Interview with Danny Rogers
For decades (if not centuries) correlating data about people, places, organizations, and events has been a manual job. Specialized training and on-the-job experience made it possible for an investigator to have learn that confidential or classified information has be compromised.
The problem with slow discovery of a data loss is that significant damage may have been done and been unknown for weeks, months or longer. Terbium Labs is in the business of making it easier and faster to experience the thrill of a previously-unknown connection between an organization and an event and a person of interest. Terbium is one of a very small number of high-technology companies able to use a digital equivalent of fingerprinting to identify compromised data whether on the Clear Web (that’s the Internet most people use each day and the Dark Web (the hidden content and services requiring special software to access).
It is becoming increasingly obvious to those engaged in investigations and intelligence activities for government entities or financial services firms that automation is long overdue. One problem is the volume of data that must be processed, analyzed, and converted to actionable information. The other challenge is the critical shortage of analysts, investigators, and intelligence professionals who can convert actionable intelligence into an arrest or an operation with feet on the street.
Terbium has developed technology that makes use of advanced mathematics—what I call numerical recipes—to perform analyses for the purpose of finding connections. The firm’s approach is one that deals with strings of zeros and ones, not the actual words and numbers in a stream of information. By matching these numerical tokens with content such as a data file of classified documents or a record of bank account numbers, Terbium does what strikes many, including myself, as a remarkable achievement.
Terbium can identify highly probable instances of improper use of classified or confidential information. Terbium can identify where the compromised data reside on either the Clear Web, another network, or on the Dark Web. Terbium can alert the organization about the compromised data and work with the victim of Internet fraud to resolve the matter in a satisfactory manner.
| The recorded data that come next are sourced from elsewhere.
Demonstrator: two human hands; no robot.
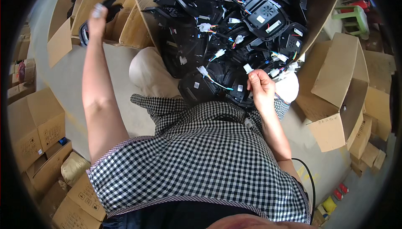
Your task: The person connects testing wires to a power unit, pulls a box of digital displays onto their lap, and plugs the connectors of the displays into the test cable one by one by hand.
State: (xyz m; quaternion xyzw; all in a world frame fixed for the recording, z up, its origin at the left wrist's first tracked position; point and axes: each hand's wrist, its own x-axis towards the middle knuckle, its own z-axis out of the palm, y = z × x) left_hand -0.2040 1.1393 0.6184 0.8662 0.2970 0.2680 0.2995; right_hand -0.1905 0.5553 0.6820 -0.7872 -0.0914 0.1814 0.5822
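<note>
My left hand [97, 22] reaches out at the upper left, over an open carton. It is blurred but looks closed on a black plastic unit [112, 8], parts of which show beyond the fingers. Close to my body, at the near right side of the big carton, my right hand [262, 89] is closed, its thumb and finger pinching a white plug connector [248, 68]. Around that hand lie many black plastic units [267, 16] with coloured wires and white connectors, heaped in the big carton [144, 15]. Whatever lies beneath my right palm is hidden.
An open carton [63, 40] stands at the upper left, under my left hand. More open cartons [341, 74] stand on the right, and others [35, 120] on the left beside a tan bundle [75, 168]. A green stool [356, 20] is at the far right. A black cable [310, 179] runs beside me.
</note>
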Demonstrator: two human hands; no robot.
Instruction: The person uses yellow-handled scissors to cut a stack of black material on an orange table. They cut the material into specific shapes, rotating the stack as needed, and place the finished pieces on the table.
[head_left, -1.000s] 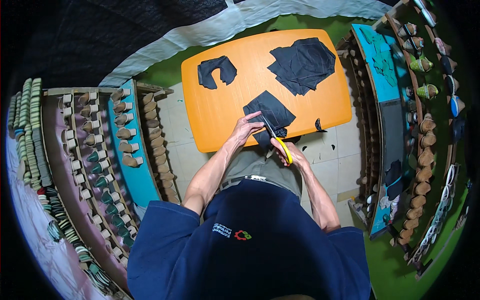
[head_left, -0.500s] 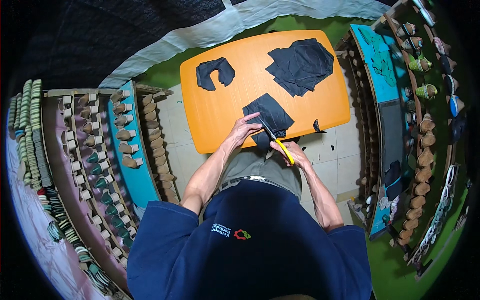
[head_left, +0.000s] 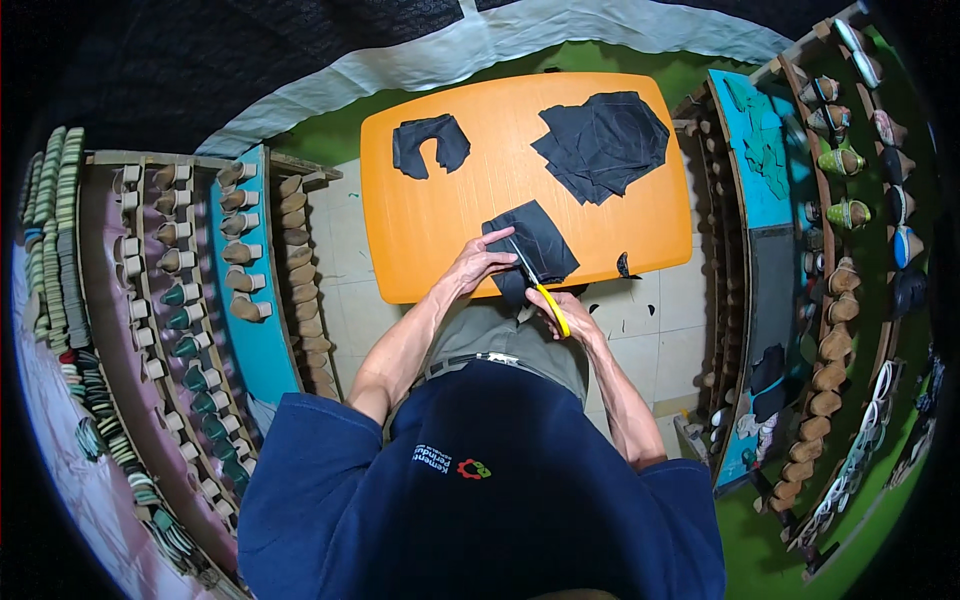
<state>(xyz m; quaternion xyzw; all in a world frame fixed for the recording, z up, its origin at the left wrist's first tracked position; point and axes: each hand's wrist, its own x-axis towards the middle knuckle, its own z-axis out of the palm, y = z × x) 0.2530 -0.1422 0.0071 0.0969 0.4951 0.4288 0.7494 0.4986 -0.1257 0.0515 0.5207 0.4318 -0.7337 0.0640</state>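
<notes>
A piece of black fabric [head_left: 543, 241] lies at the near edge of an orange table [head_left: 440, 215]. My left hand [head_left: 478, 265] presses on the fabric's left side, fingers spread over it. My right hand [head_left: 562, 310] grips yellow-handled scissors [head_left: 540, 287], whose blades reach into the fabric from the near edge. A cut, arch-shaped black piece [head_left: 428, 143] lies at the far left of the table. A pile of black fabric pieces [head_left: 603, 145] lies at the far right.
Wooden racks filled with shoe lasts [head_left: 190, 290] stand to my left. More racks with lasts and shoes [head_left: 840, 240] stand to my right, with a blue panel [head_left: 762, 140]. Small black scraps [head_left: 624, 266] lie at the table's near right edge and on the tiled floor [head_left: 650, 320].
The scissors have worked a little further into the black fabric. My left hand has shifted slightly on it. The other pieces have not moved.
</notes>
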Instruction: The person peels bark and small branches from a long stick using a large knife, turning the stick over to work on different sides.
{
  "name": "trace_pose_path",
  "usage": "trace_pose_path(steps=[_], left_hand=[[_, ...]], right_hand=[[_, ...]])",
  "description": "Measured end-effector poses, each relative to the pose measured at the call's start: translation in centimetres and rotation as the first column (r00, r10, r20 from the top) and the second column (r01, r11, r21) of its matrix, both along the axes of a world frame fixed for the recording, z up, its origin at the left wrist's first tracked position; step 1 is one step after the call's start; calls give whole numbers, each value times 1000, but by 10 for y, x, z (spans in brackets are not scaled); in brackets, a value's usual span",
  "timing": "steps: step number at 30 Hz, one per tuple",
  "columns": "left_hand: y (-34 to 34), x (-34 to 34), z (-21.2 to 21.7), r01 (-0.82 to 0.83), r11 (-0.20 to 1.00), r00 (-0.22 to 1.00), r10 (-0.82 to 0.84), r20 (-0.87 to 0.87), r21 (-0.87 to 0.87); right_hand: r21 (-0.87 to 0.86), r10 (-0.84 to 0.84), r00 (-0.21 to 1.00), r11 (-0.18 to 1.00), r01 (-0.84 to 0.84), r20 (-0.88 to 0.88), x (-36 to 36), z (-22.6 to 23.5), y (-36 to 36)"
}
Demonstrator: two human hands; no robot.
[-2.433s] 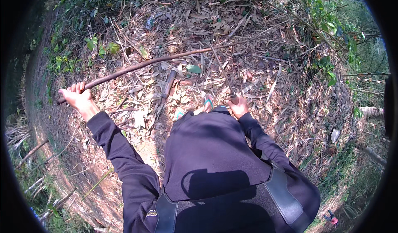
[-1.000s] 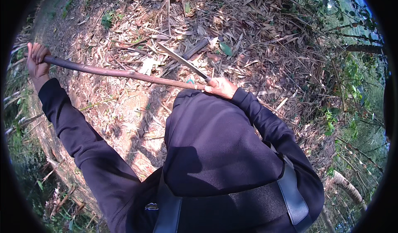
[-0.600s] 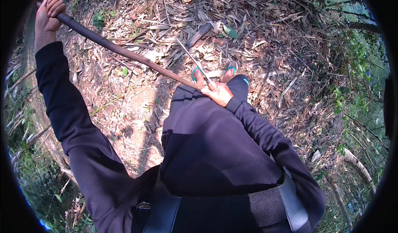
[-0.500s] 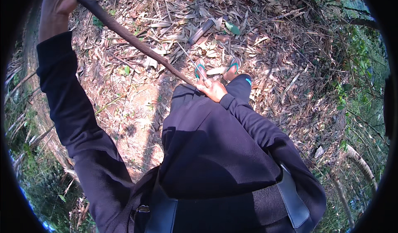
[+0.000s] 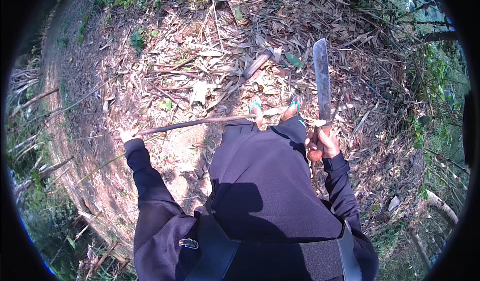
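In my left hand (image 5: 129,133), low on the left side, is one end of a long brown stick (image 5: 192,123). The stick lies nearly level across the view, its thinner tip close to my foot. My right hand (image 5: 325,143) is closed round the handle of a machete (image 5: 322,81) to the right of my knees. Its broad grey blade points away from me, and a reddish knob shows at the handle's end. A pale cut wood end (image 5: 320,123) shows at the base of the blade; I cannot tell whether it belongs to a second piece in that hand.
Dry leaves and twigs (image 5: 370,81) cover the ground. A short dark piece of wood (image 5: 257,65) lies ahead of my sandalled feet (image 5: 256,106). Green bushes (image 5: 437,116) and leaning stems (image 5: 440,206) stand on the right. Branches (image 5: 40,101) stick in from the left.
My left hand has come down from the upper left with the stick, which now lies nearly level. My right hand has left the stick's thin end and swung right, bringing the machete blade into broad view.
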State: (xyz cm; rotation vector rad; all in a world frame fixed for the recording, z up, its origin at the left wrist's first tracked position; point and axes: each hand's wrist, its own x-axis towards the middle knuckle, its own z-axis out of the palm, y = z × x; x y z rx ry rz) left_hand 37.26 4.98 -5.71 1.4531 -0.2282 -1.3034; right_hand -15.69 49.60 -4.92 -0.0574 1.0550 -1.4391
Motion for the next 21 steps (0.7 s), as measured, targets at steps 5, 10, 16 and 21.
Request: trace_pose_path(steps=[5,10,16,21], left_hand=[[56,-165,20,293,925,913,-346,-215,-244],[126,-309,60,536,705,717,-670,-190,-464],[166,-364,68,653,551,598,-796,-94,-520],[163,-384,57,517,730,817,-576,3,-447]], right_hand=[[81,52,897,997,-18,-439,-31,21,-102],[-62,183,773,959,-275,-607,-3,66,-212],[-131,140,604,915,-382,-784,24,80,-257],[-73,-7,180,929,-364,-984,2,81,-252]])
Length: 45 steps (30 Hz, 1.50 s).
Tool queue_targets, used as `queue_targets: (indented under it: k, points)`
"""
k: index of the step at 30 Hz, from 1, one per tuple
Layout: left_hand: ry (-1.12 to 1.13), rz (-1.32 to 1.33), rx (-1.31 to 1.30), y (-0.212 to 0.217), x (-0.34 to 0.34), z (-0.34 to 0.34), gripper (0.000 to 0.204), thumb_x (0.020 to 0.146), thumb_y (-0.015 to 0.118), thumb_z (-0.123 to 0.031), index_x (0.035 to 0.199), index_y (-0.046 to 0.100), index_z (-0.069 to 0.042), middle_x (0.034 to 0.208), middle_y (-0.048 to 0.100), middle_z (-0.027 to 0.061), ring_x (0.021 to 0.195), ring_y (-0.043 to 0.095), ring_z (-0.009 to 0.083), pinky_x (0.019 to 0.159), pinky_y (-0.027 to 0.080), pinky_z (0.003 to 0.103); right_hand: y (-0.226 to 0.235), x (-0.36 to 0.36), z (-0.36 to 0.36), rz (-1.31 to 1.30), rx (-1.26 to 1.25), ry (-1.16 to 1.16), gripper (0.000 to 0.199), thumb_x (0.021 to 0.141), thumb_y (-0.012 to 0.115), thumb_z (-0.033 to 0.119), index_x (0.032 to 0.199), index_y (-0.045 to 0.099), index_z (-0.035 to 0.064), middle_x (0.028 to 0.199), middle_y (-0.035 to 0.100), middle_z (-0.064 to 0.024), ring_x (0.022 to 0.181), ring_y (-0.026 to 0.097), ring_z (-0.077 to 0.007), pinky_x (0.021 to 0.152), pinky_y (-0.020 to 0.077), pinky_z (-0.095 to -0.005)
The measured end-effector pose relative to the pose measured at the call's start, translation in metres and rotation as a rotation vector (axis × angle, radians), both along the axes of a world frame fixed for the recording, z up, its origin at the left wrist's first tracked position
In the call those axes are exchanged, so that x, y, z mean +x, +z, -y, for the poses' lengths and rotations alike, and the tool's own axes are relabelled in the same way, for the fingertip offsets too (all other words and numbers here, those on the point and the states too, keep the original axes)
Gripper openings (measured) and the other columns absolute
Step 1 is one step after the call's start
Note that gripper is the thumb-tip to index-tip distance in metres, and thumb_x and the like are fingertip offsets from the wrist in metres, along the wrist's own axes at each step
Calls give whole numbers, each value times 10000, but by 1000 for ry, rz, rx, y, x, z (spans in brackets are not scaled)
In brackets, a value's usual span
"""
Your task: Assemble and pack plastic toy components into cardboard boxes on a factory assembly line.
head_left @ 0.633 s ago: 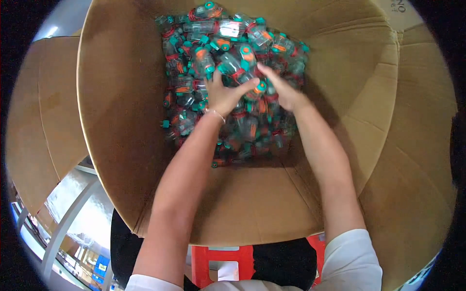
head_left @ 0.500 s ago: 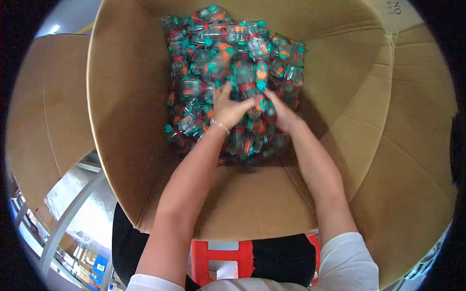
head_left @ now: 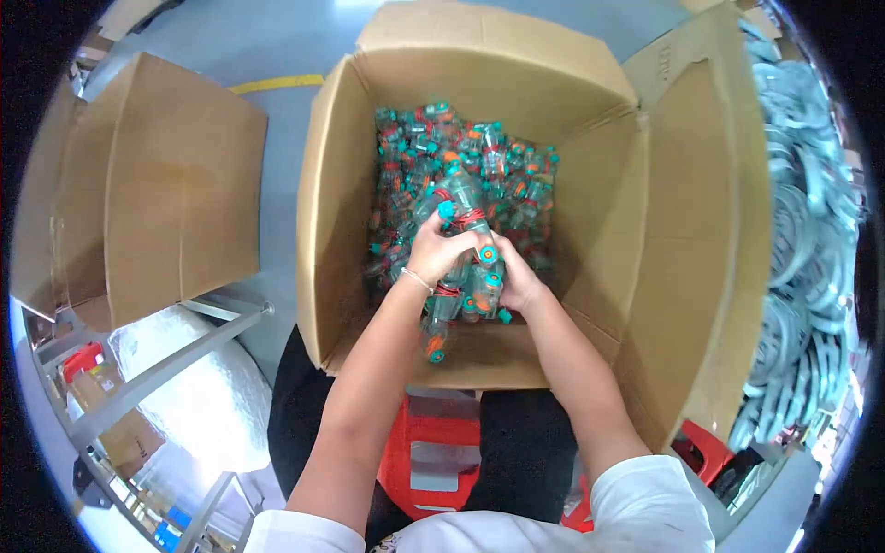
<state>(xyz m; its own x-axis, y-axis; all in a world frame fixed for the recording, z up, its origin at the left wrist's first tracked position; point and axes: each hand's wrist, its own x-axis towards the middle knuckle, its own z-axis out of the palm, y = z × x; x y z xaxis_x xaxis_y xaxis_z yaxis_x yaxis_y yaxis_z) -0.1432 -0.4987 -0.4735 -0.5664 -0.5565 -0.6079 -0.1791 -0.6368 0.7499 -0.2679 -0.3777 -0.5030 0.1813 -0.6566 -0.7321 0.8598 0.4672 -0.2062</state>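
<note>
A cluster of small clear plastic bottles [head_left: 466, 192] with teal caps, orange parts and red bands is held between my two hands. From its left side my left hand [head_left: 441, 249] is closed around the cluster, its thumb reaching across the bottles. My right hand [head_left: 518, 276] grips the other side, with its fingers partly hidden behind the bottles. Some bottles of the cluster hang below my hands, toward the near wall. Under and beyond them lies a heap of like bottles [head_left: 401, 175] inside a large open cardboard box [head_left: 599, 198].
Another cardboard box [head_left: 184, 184] stands to the left on the grey floor. Near it are a metal frame [head_left: 166, 369] and a shiny silver sheet [head_left: 198, 392]. Stacked grey-blue round pieces [head_left: 797, 240] fill the far right. A red stool [head_left: 429, 452] shows below the box.
Both hands have come up from the heap toward the near side, and a cluster of bottles is now raised between them. The view has drawn back, showing more of the floor and surroundings.
</note>
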Motion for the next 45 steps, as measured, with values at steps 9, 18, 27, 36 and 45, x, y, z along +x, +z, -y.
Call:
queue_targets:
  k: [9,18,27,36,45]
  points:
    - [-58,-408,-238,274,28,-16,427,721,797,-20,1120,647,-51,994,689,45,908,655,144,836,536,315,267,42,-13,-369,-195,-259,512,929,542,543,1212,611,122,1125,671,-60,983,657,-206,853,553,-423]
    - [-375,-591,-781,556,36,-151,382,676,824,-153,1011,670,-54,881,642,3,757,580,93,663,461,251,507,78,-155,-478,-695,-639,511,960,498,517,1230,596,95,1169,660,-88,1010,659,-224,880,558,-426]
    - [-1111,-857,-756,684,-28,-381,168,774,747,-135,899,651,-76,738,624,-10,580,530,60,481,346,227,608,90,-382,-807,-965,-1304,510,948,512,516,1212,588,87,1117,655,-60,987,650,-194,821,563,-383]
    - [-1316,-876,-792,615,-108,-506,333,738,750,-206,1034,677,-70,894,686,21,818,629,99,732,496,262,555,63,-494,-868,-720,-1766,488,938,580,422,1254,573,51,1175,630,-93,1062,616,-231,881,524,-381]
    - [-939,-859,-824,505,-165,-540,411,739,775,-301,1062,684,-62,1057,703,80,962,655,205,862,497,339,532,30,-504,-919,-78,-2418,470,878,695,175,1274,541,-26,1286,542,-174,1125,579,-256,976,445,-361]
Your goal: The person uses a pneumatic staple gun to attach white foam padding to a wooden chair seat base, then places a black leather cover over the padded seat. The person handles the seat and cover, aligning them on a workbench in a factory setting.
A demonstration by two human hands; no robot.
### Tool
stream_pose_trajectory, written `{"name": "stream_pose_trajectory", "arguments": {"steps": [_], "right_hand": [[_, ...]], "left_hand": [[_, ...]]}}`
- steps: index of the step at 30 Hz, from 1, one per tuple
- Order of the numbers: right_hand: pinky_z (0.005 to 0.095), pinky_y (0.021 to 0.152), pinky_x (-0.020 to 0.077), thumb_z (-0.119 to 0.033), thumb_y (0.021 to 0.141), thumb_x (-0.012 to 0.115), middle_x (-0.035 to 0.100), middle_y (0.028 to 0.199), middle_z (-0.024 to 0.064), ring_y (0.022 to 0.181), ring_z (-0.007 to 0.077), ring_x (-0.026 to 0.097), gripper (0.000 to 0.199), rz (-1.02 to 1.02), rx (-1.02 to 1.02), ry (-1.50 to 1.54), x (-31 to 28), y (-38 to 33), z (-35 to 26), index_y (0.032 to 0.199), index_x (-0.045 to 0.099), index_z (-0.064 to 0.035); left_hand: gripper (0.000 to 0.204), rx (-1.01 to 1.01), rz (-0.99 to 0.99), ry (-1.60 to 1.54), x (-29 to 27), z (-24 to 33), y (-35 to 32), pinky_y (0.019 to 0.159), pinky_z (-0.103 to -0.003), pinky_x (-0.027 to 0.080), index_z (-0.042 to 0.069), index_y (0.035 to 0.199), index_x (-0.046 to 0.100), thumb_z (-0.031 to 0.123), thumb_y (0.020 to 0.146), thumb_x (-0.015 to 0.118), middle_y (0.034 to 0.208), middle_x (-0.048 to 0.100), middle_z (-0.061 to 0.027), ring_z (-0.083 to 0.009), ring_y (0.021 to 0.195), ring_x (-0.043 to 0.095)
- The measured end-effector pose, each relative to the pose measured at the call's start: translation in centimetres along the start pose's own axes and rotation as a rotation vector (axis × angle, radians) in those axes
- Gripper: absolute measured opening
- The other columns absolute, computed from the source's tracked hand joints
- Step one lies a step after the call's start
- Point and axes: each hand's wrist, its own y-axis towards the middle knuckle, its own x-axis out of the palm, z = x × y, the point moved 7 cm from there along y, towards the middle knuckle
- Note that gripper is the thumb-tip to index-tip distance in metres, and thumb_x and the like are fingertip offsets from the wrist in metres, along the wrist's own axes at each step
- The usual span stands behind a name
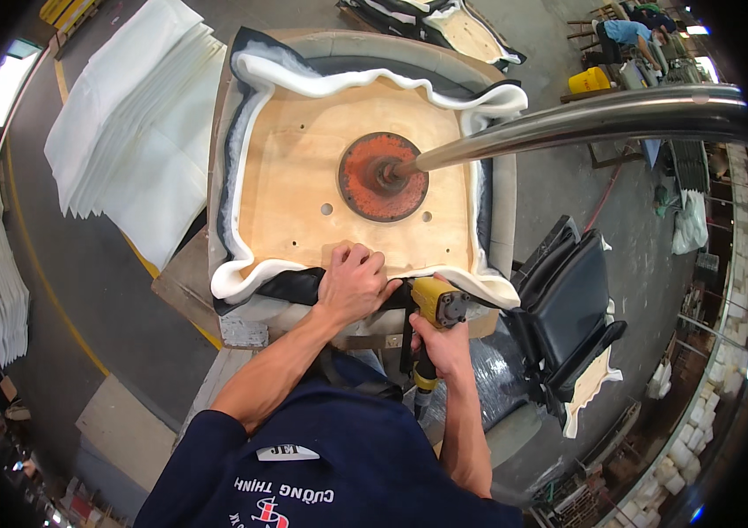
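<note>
Grey floor [66,264] below, R grip [446,346] wrapped round yellow power tool [436,302], prob hefty, L grip [355,283] part-curled on black cover [290,286], pinch unclear, at near edge of ply panel [295,176] under red disc [361,167]; cover + foam [235,276] look soft, hold by hem.
</note>
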Motion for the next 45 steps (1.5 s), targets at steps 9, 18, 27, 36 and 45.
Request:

There are other applications of Terbium’s patented system and method. In this exclusive interview, Danny Rogers provides information about this remarkable technology and its benefits to law enforcement, security, and intelligence professionals. The full text of the interview appears below.
What’s the history of Terbium?
We founded Terbium Labs in late 2013 with the thesis that defense, while still necessary, is no longer sufficient – security is increasingly a risk management problem, as much or more than it is an IT problem. We felt that companies needed to be more proactive about detecting breaches and understanding where their data was appearing, so we started Terbium to fill that need.
What information challenges does this search-related service seek to resolve for its clients?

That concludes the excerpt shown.